Now Reading
Venture capital investment in fintech remains steady; M&A activity recedes – report

Venture capital investment in fintech remains steady; M&A activity recedes – report

The EMEA region witnessed $4.6bn in fintech investment in the first half of 2020

The overall global fintech funding receded during the first half of 2020, with $25.6bn of investment recorded across 1,221 deals. However, corporate deals underpinned venture capital (VC) activity, KPMG’s bi-annual The Pulse of Fintech H1’20 report suggests.

The EMEA region saw $4.6bn in fintech investment in H1 2020, the report states.

Furthermore, the fintech market in the Middle East is expected to growth for the foreseeable future with key jurisdictions all investing in fintech ecosystems.

Abbas Basrai, partner and head of financial services, KPMG in the UAE, explained: “The UAE government has moved forward with a number of initiatives to help and foster the growth of fintech.
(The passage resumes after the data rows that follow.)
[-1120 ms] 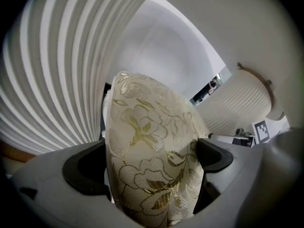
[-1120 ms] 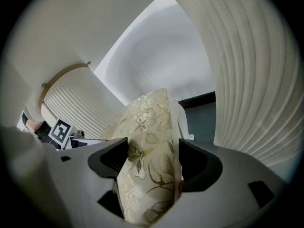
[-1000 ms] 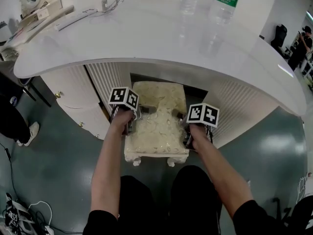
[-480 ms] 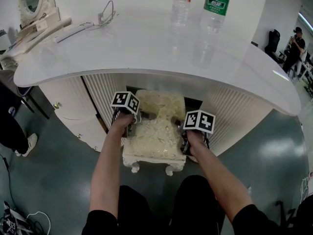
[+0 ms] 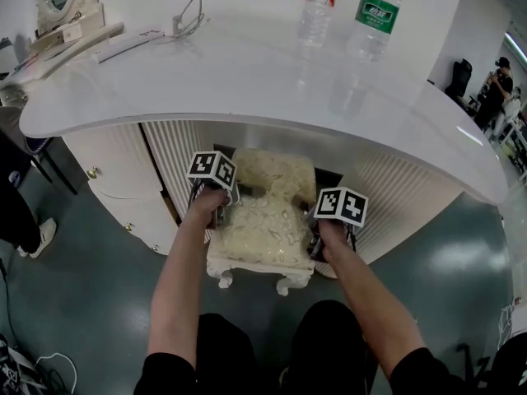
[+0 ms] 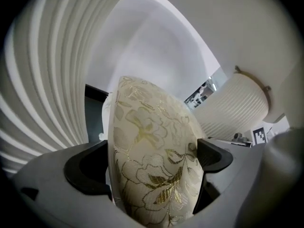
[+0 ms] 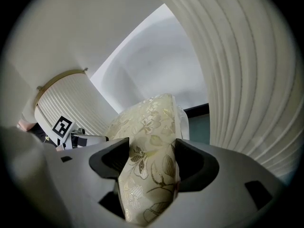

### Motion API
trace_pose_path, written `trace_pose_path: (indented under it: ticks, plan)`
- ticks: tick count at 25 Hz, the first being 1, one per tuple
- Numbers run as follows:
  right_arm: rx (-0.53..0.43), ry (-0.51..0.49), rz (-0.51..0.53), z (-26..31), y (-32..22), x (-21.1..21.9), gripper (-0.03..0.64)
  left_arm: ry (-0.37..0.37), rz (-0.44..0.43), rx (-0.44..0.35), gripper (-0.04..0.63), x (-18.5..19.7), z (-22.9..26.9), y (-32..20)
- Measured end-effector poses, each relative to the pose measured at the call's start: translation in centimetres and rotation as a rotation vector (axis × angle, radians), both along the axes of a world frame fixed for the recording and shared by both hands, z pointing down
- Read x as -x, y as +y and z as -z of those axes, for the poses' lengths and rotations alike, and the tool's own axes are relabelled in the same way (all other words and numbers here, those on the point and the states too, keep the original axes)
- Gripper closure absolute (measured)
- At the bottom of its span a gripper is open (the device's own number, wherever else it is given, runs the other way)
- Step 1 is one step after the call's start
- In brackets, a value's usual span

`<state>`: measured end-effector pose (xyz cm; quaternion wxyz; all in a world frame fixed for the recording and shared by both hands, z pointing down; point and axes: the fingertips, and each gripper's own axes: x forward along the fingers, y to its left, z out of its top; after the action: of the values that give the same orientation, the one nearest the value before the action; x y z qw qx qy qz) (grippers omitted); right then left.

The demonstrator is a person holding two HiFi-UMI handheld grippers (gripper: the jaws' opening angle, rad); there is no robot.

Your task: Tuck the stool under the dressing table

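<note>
The left tool and right tool each clamp a padded side of the stool, partly under the worktop; next, push it straight farther in.

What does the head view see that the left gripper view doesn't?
Only the head view shows the two clear plastic bottles on the glossy white dressing table, and the person's arms. Only the left gripper view shows the left gripper close up, jaws pressed into the cushion edge. Both show the cream floral-cushioned stool and the table's ribbed white panels.
</note>
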<state>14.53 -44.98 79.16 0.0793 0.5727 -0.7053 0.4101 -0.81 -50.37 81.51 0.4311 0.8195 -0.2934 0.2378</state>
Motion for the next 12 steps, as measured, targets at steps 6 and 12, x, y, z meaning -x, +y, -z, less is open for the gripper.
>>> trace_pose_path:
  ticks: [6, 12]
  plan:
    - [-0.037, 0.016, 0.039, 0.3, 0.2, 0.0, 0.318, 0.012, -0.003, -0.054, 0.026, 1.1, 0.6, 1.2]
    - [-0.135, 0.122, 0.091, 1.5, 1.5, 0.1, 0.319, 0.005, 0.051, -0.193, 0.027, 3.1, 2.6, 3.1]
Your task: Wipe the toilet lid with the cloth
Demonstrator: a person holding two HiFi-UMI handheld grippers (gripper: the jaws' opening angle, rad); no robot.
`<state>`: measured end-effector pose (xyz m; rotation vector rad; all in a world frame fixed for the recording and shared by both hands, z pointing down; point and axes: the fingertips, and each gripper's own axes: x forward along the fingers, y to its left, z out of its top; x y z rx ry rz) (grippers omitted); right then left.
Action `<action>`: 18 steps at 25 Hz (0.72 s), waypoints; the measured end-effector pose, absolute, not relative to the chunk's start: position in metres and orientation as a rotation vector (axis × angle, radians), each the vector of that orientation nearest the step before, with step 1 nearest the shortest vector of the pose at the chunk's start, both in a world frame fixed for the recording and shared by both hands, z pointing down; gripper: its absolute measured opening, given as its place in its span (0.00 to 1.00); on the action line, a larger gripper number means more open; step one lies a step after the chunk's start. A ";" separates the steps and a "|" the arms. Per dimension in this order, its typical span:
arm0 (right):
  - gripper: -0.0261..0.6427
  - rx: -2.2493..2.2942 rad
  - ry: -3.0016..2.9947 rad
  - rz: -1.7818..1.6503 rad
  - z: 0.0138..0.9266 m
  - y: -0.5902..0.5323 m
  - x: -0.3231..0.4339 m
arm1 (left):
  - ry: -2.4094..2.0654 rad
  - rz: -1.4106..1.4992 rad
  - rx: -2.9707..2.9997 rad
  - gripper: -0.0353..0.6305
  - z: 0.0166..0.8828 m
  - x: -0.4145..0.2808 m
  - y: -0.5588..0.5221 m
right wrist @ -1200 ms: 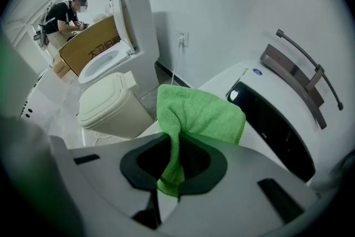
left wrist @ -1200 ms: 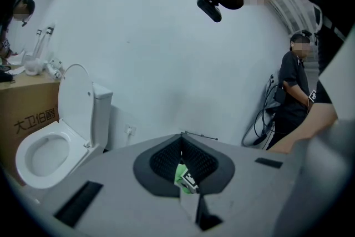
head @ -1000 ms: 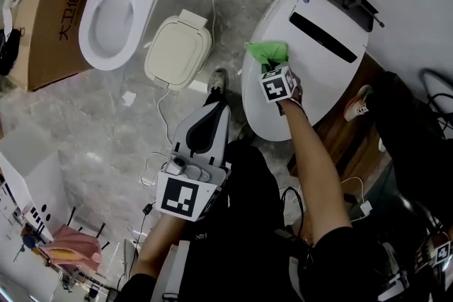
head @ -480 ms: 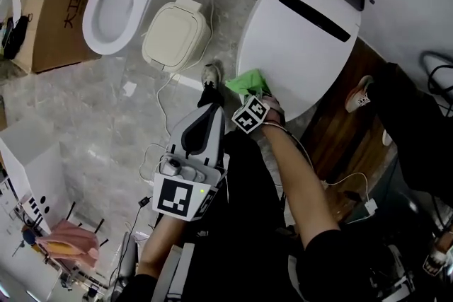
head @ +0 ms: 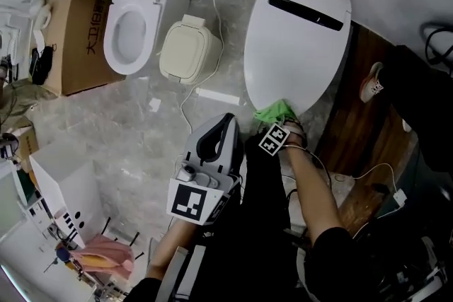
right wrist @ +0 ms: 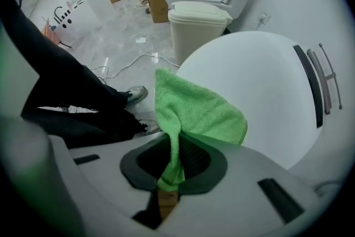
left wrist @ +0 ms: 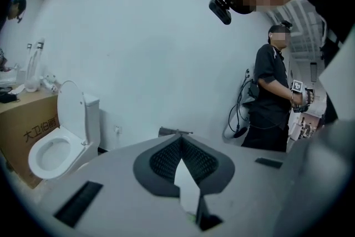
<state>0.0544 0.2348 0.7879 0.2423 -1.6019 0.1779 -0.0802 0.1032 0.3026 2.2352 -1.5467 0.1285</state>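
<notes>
The closed white toilet lid fills the upper middle of the head view. A green cloth lies against the lid's near front edge, and my right gripper is shut on it. In the right gripper view the cloth hangs pinched between the jaws of the right gripper, draped over the rim of the lid. My left gripper is held over the floor to the left of the lid, touching nothing. In its own view the left gripper has its jaw tips together with nothing between them.
A second toilet with its seat open stands at the upper left beside a cardboard box. A cream bin sits between the toilets. A cable trails over the marble floor. A person stands by the wall. A shoe rests on dark wood.
My right gripper has dragged the green cloth from the lid's left side down to its front edge, toward me. The left gripper has stayed low at my side.
</notes>
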 end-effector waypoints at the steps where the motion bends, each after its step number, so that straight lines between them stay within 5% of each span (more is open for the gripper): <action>1: 0.11 0.254 -1.574 0.191 0.789 0.242 0.069 | -1.522 0.152 2.244 0.06 0.299 -0.075 0.106; 9: 0.11 0.634 -1.338 0.470 0.749 0.269 0.201 | -1.372 0.175 2.363 0.06 0.257 -0.069 0.121; 18: 0.11 1.285 -1.709 0.637 0.491 0.210 0.178 | -1.188 0.032 2.535 0.06 0.170 -0.069 0.155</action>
The RegLab, a sandbox style programme, is a big part of this effort, in addition to programmes like accelerateHER to promote diversity in entrepreneurship. These, combined with startup funds, are likely to be a big part of developing the UAE’s fintech ecosystem over time.”

The Covid-19 also catalysed the acceptance of digital business models in the Middle East, driving traditional banks based out of the region to increasingly consider partnerships and alliances with fintech companies to accelerate their digital journeys.

Many deals that happened during the first six months of the year were initiated in late 2019. The Covid-19 pandemic saw new deal activity slow down considerably, except in high-priority sectors like payments.

However, investor interest in platform businesses remained incredibly strong in H1 2020, particularly in less mature fintech markets. Platform business continued to see significant investment from investors and large techs.

M&A
During H1 2020, M&A accounted for just $4bn of fintech investment globally (compared to $85.7bn in H2’19), including the $1.3bn reverse merger of Open Lending. The trend reflected a general slowdown in deal activity, and the skepticism of investors as they re-considered valuations and risk appetite on major deals.

The Covid-19 pandemic is likely to remain a key driver of change for fintech investment heading into H2 2020, given the strong acceleration of digital trends, such as the use of contactless payments and the demand for and use of digital service models.

The ongoing acceleration of digital trends may drive investment not only in direct fintech solutions, but also in related enabling technologies – such as cybersecurity, fraud prevention and digital identity management.

Platform businesses may also continue to an area of interest for investors, particularly in less mature jurisdictions.